January 2001 journal entry]
What accounts for my move so many standard deviations away from the mean in my approach to ethics and spirituality?
- Doctoral studies in the field of history led to my adopting/forming a radically modern/critical historiography.
- Existential experience with chronic illness and death (i.e., my first wife’s multiple sclerosis and death) during my 20s led to my resolving to align with the marginalized/outcast (i.e., a ‘from below’ perspective/journey).
- Being born within and raised within a fundamentalist Christian denomination created firsthand knowledge of the ‘black hole’ inward pull of the ‘religious’ sphere.
- Taking/finding opportunities to move outside the ‘religious’ sphere (personally and professionally) led to my thinking in the world’s ‘marketplaces’ and ‘wildernesses’ without the blinders/restrictions of the ‘religious’ sphere.
- My resolve to strive for consistency in multiple diverse conversations required that I prioritize my place in those conversations.

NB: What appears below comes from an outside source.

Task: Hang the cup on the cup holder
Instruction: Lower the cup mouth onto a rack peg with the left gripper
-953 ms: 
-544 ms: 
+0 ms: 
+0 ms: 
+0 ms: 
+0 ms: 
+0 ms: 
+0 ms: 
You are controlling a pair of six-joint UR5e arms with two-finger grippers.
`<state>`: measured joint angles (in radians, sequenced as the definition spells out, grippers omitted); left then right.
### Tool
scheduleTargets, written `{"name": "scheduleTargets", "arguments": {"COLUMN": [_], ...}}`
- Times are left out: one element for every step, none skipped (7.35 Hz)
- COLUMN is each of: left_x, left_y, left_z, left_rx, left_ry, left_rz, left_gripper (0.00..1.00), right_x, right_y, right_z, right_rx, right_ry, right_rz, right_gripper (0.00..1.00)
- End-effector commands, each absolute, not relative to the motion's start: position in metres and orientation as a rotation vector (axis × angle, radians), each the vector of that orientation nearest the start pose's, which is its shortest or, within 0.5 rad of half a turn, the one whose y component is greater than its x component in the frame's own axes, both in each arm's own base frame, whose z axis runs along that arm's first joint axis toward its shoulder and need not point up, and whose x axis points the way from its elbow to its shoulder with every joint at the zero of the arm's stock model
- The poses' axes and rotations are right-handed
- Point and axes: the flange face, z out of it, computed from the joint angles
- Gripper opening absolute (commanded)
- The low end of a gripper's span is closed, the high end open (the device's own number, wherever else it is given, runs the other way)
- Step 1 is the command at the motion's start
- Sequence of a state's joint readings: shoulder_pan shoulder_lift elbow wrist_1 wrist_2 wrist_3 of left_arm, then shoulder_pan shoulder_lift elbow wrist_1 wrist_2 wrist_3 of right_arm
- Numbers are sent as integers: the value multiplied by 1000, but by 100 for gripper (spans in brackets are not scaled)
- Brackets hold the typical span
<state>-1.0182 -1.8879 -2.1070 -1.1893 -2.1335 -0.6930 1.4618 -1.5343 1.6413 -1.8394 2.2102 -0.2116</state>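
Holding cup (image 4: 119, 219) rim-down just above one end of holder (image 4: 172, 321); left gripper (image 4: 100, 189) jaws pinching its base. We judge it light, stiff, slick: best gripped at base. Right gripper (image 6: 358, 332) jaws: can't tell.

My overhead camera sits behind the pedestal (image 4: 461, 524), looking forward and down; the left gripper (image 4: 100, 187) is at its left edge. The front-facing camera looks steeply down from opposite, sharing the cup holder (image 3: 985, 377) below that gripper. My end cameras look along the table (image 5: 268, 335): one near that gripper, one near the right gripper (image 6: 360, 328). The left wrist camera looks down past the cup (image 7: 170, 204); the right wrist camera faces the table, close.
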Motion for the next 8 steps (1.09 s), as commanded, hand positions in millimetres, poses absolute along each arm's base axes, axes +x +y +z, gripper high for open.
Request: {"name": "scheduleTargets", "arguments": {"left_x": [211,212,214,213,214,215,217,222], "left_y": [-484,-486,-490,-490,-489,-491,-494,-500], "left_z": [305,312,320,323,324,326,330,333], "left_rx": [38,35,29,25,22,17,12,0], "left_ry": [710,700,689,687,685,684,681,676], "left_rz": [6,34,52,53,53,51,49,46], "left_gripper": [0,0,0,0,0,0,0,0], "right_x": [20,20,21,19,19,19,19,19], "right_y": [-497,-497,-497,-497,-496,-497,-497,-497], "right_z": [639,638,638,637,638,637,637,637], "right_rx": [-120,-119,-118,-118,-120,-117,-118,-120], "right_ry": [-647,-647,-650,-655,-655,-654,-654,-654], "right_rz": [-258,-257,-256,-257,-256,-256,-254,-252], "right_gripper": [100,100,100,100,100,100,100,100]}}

- Exposure to the breadth and depth of human suffering -- symbolized by my first wife’s experience with multiple sclerosis -- led to my crossing a threshold beyond which I could not forget, minimize, or compartmentalize such realities.
My sense is
- that few individuals face such a combination of experiences,
- that few individuals who face one or some combination of such experiences pursue the implications radically to the end, and
- that facing simultaneously an increasing number of such experiences multiplies the force/resolve/initiative to follow out the implications radically to the end.